> _Prompt_: A faithful copy is required of the lines from the top of the entries through the line that contains "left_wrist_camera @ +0", both included, with no pictures.

> _Materials provided_:
▼

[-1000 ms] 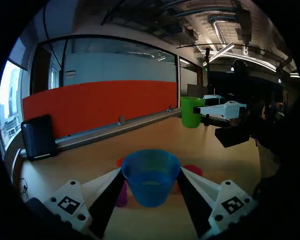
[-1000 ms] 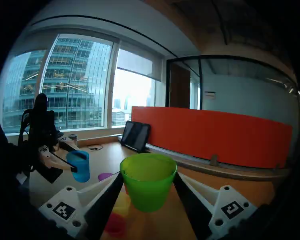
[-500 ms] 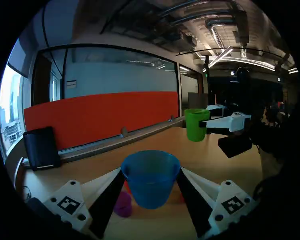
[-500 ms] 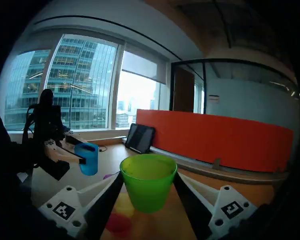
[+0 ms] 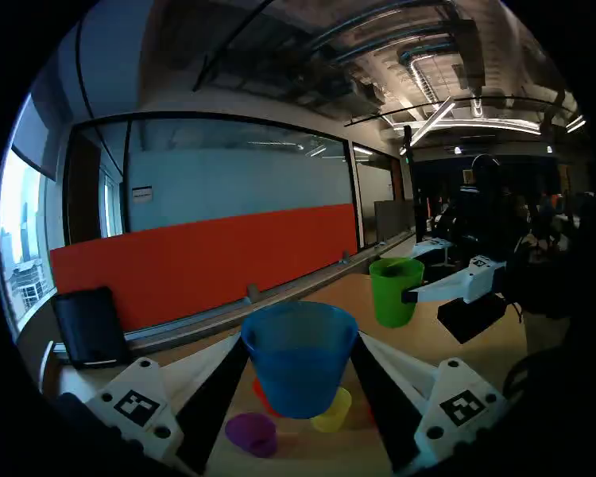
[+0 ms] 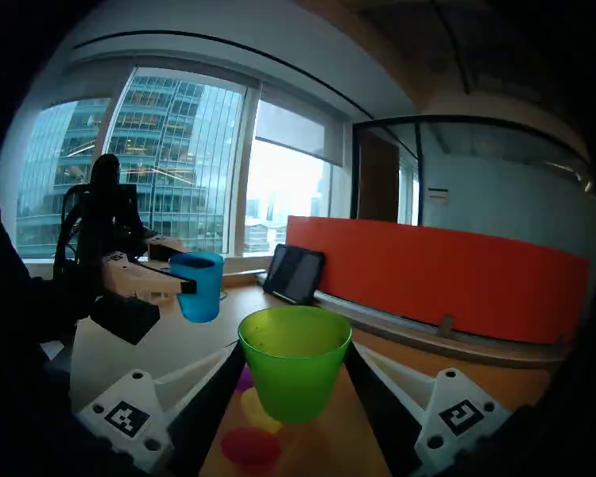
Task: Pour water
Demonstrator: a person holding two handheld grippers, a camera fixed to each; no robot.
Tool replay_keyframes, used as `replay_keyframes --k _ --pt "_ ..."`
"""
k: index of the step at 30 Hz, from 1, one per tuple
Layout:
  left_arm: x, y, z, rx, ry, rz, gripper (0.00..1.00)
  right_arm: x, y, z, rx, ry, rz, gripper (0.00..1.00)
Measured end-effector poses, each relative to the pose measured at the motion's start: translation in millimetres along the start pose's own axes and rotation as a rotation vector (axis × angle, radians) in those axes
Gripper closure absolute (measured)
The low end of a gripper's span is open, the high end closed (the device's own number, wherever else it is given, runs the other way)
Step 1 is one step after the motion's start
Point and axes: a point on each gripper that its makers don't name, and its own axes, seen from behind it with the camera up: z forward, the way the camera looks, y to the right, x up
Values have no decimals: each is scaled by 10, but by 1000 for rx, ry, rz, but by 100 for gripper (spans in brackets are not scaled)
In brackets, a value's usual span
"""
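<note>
One blue cup point(image 5: 299, 358), one green cup point(image 6: 295, 362), upright

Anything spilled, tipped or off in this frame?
Nothing stands out. The blue cup sits upright in the left gripper and the green cup upright in the right gripper. No spill is visible on the table.
</note>
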Motion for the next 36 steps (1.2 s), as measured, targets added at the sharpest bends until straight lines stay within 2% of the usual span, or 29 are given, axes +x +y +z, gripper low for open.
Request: replay_keyframes --k 11,19,36 --pt "261 -98 39 21 35 63 14 -24 -154 62 40 2 4 9" --pt "399 -98 57 27 49 120 14 -24 -315 111 76 10 0 9" --pt "704 -26 154 30 72 313 13 -21 -602 236 149 19 1 10"
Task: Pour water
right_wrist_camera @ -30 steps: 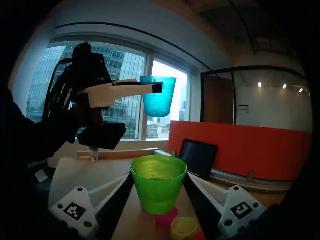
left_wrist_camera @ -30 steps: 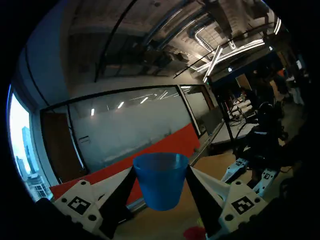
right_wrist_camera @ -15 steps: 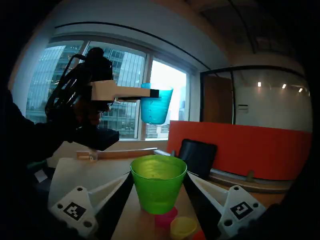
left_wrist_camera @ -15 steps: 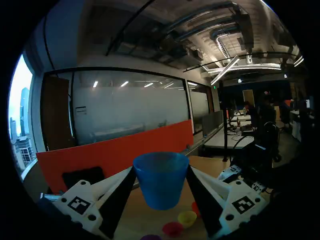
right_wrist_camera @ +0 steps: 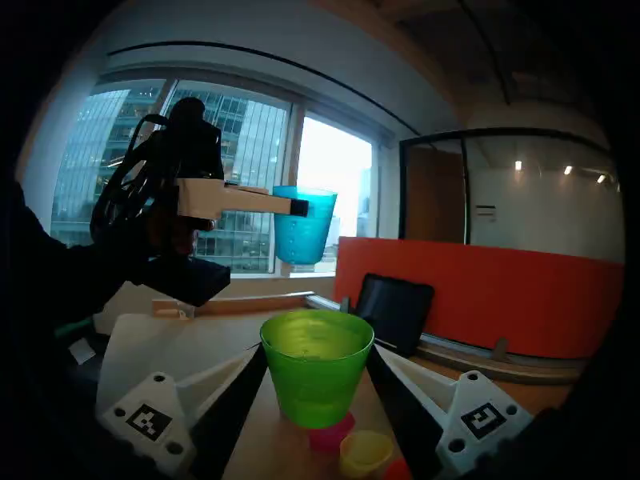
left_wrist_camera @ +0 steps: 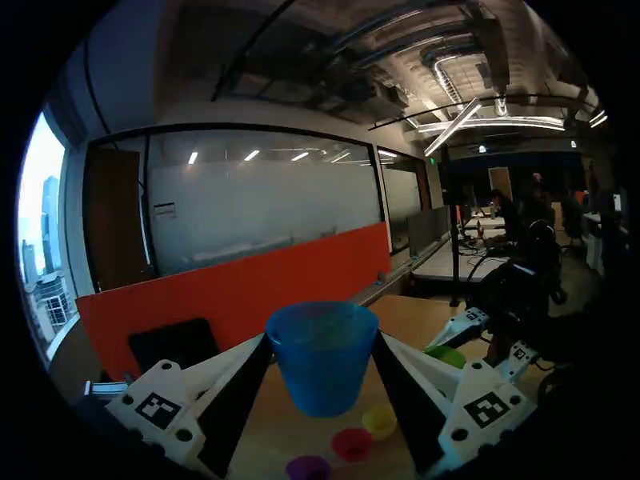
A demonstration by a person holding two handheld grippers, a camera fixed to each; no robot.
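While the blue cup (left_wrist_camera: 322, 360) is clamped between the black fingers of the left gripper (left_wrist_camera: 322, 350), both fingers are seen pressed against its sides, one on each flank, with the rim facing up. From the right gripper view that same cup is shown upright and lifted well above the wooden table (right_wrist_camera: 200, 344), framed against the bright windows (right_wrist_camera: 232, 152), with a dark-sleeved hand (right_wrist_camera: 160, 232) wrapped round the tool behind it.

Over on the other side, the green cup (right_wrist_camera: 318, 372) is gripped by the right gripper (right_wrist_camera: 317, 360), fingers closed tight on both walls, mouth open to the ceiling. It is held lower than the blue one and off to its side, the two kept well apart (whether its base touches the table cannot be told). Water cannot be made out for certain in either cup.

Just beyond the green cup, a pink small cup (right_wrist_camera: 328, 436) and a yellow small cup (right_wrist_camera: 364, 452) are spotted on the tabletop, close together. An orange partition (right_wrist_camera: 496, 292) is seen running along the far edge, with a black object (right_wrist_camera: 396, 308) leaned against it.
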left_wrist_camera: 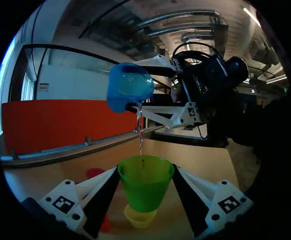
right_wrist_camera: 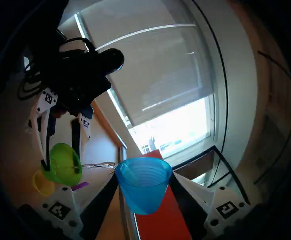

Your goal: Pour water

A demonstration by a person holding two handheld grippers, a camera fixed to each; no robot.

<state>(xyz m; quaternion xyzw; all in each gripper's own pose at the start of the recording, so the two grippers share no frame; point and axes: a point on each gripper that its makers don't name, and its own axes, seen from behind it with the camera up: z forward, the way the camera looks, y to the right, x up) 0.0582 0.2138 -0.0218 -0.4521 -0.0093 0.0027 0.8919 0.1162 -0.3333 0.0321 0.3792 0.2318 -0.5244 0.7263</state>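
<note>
While a thin stream of water (left_wrist_camera: 140,134) falls between the two cups, the left gripper (left_wrist_camera: 145,172) holds the green cup (left_wrist_camera: 145,188) between its fingers (left_wrist_camera: 103,190). Both fingers press on the cup's sides just under the rim, and the mouth faces up.

Straight ahead of those fingers and above them, the right gripper (left_wrist_camera: 139,86) is closed on the blue cup (left_wrist_camera: 127,86). That cup is tipped well over, lip down, directly over the green cup's mouth. The stream leaves the low edge of the blue cup and lands inside the green rim. No splash or spill on the worktop (left_wrist_camera: 193,156) is visible.

In the right gripper view the blue cup sits clamped between that gripper's own fingers (right_wrist_camera: 185,188), with the green cup off to the left of them. Water inside the blue cup cannot be made out from here.

Beyond the left fingers, low, a yellow cup (left_wrist_camera: 139,218) stands on the worktop under the green cup. A small red item (left_wrist_camera: 93,173) lies to the left. Neither is touched.

Status, as a judgement: both grasps are done, the cups are aligned and the pour is under way. The fill level in the green cup is unclear. What is left is to empty the blue cup or stop at the wanted level, right it, and set both cups down.
</note>
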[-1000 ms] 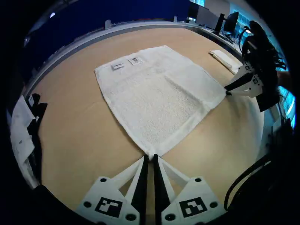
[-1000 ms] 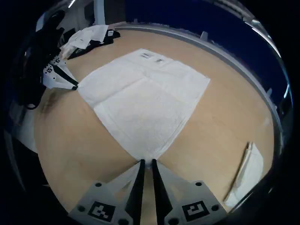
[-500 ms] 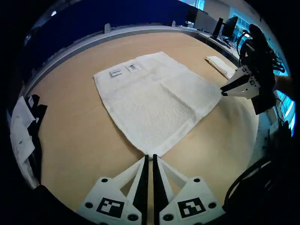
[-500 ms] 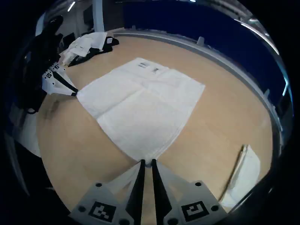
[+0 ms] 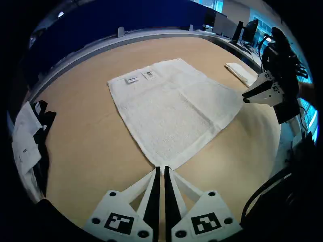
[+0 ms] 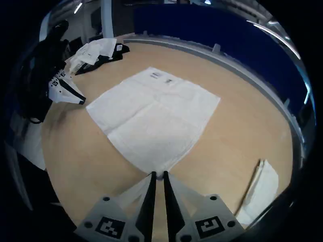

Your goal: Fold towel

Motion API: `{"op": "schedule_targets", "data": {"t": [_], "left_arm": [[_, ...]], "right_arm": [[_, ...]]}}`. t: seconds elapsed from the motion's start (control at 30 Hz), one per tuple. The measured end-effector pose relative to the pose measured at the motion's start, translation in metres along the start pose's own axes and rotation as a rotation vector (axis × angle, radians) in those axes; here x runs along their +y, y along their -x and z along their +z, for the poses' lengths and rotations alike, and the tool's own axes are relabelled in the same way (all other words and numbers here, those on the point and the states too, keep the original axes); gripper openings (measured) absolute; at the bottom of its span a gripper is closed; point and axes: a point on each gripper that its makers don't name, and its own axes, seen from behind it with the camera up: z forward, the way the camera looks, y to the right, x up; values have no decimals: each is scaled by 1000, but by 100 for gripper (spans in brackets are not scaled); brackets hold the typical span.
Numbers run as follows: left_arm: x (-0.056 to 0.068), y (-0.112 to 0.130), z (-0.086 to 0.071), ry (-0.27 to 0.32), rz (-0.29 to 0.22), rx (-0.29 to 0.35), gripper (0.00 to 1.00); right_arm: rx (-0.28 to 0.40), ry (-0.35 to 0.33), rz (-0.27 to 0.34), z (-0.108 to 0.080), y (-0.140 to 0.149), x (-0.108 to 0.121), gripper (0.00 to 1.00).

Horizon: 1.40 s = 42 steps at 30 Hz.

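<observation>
The towel [image 5: 177, 109] lies flat on the table [image 5: 89, 133], its two neighbouring corners at the tips of the left gripper [image 5: 161, 168] and right gripper [image 6: 159, 174], both jaws nearly together; pinching or not, I cannot tell.

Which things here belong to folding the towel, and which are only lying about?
For the job: spread towel; left gripper and right gripper, each at a towel corner.

Lying about: folded white cloth; pile of white and black items; monitors behind.
</observation>
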Motion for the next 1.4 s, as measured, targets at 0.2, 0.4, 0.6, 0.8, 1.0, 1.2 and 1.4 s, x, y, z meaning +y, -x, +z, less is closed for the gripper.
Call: {"op": "schedule_targets", "data": {"t": [0.2, 0.4, 0.6, 0.8, 1.0, 1.2, 1.4], "left_arm": [[-8, 5, 6, -23, 14, -11, 24], [-6, 6, 8, -5, 31, -18, 46], [-1, 11, 13, 20, 22, -36, 49], [0, 12, 17, 24, 19, -35, 42], [-4, 14, 17, 18, 6, -37, 24], [-1, 15, 15, 44, -23, -37, 10], [6, 15, 14, 58, 2, -36, 9]], "right_arm": [[-2, -6, -4, 1, 1, -4, 13], [-4, -10, -9, 1, 0, -4, 13], [-4, -11, -11, 0, -1, -3, 13], [-3, -12, -15, 0, -2, -3, 13], [1, -11, -15, 0, -3, -2, 13], [3, -10, -16, -2, -2, -1, 13], [6, -8, -15, -3, -3, 0, 13]]}}
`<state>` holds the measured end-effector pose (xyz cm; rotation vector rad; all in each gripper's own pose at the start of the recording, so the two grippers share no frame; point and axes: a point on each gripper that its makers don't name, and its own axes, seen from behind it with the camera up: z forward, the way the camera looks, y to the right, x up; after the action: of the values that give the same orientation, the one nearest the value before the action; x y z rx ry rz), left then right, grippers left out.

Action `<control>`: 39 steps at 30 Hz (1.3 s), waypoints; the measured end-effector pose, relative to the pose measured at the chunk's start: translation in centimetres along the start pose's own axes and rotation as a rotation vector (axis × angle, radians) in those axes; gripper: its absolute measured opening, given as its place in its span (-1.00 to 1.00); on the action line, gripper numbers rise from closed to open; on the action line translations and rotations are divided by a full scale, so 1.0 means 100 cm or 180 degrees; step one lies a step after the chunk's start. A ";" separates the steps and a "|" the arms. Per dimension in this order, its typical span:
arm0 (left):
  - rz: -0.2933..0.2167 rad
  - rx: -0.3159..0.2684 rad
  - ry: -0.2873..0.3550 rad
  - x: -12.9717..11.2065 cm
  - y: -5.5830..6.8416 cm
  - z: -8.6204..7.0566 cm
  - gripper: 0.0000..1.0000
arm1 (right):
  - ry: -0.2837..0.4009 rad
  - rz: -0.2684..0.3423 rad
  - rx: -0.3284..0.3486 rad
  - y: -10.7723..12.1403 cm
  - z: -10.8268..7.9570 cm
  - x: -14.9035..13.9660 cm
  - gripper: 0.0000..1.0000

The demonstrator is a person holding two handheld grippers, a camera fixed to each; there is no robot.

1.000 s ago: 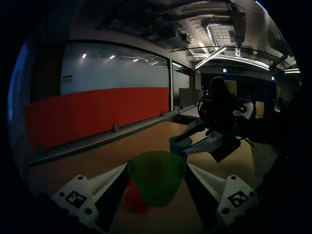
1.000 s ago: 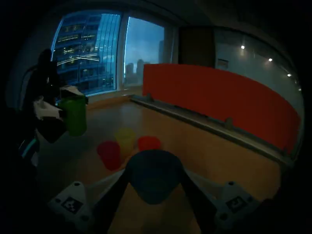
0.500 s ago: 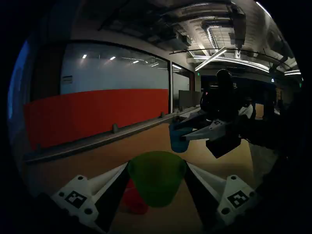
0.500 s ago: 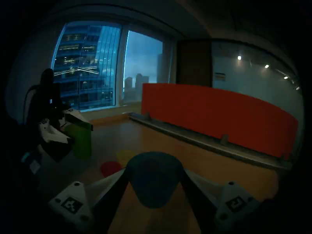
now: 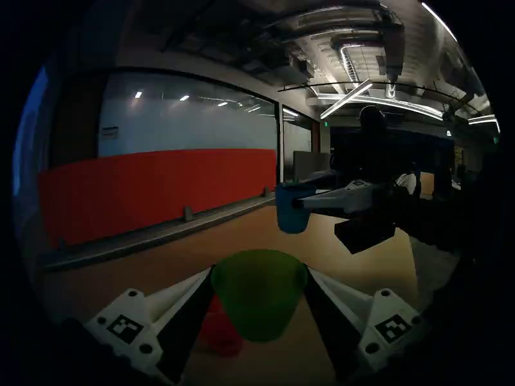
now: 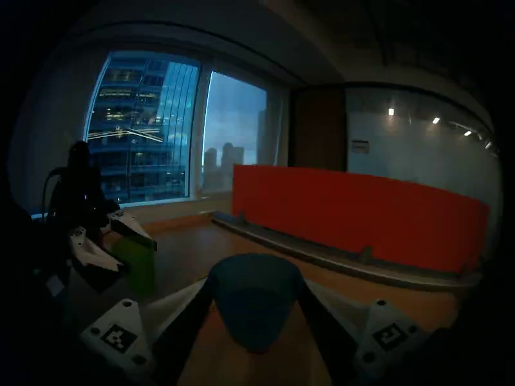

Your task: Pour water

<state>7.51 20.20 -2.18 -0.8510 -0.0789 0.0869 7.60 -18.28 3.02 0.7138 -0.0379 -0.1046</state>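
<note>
Though clamped, green cup hides contents.

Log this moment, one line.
left gripper: shut on green plastic cup | right gripper: shut on blue plastic cup | red plastic cup: on wooden table

Smooth plastic cups, matt white fingers, wood-look table.
The green cup and the blue cup look like smooth plastic with a soft, dull sheen, the red cup likewise. The fingers of the left gripper and the right gripper are matt white plastic with printed black-and-white markers. The table has a warm, faintly glossy wood look; in this dim light, wood or laminate cannot be told. The red panel looks matt.
</note>
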 end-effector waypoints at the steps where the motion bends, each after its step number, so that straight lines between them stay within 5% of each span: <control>1: 0.0003 0.0002 0.0004 0.000 0.000 0.000 0.80 | 0.0014 -0.0002 0.0001 0.000 0.000 0.002 0.82; 39: 0.0024 -0.0082 0.0038 0.001 0.006 0.009 0.80 | 0.0229 -0.0266 0.0140 -0.016 -0.002 0.052 0.82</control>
<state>7.51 21.29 -2.02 -0.8774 -0.0658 0.0880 12.69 -19.94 1.84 0.7627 0.0585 -0.1582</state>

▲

> _Response_:
[-1000 ms] 
[-1000 ms] 
[-500 ms] 
[-500 ms] 
[+0 ms] 
[+0 ms] 
Task: Pour water
Demonstrator: a person holding two handheld grippers, a camera fixed to each; no robot.
Tool replay_keyframes, used as `replay_keyframes --k _ --pt "_ ..."`
"""
k: index of the step at 30 Hz, from 1, one per tuple
Layout:
  left_arm: x, y, z, rx, ry, rz, gripper (0.00..1.00)
  right_arm: x, y, z, rx, ry, rz, gripper (0.00..1.00)
Measured end-effector poses, each relative to the pose measured at the motion's start: translation in millimetres along the start pose's own axes and rotation as a rotation vector (axis × angle, radians) in those axes
Gripper closure absolute (measured)
The low end of a gripper's span is open, the high end closed (the device's own number, wherever else it is given, runs the other way)
Step 1 is one step after the motion's start
Point and axes: a point on each gripper that its makers don't name, and its own axes, seen from behind it with the camera up: z forward, the way the camera looks, y to the right, x up
Values have no decimals: each is scaled by 10, but by 1000 for rx, ry, rz, but by 100 for gripper (spans in brackets are not scaled)
In brackets, a value's usual span
"""
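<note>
One blue cup point(image 5: 299, 358), one green cup point(image 6: 295, 362), upright

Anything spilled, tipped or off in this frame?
Nothing stands out. The blue cup sits upright in the left gripper and the green cup upright in the right gripper. No spill is visible on the table.
</note>
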Motion for the next 36 steps (1.2 s), as measured, targets added at the sharpest bends until straight lines stay within 2% of the usual span, or 29 are given, axes +x +y +z, gripper low for open.
Request: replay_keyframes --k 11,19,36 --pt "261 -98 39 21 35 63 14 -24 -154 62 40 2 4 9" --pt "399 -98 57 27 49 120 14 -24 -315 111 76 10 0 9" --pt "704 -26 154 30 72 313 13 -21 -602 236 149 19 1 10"
Task: Pour water
right_wrist_camera @ -30 steps: 
left_wrist_camera @ -30 steps: 
right_wrist_camera @ -15 steps: 
left_wrist_camera @ -15 steps: 
right_wrist_camera @ +0 steps: 
left_wrist_camera @ +0 steps: 

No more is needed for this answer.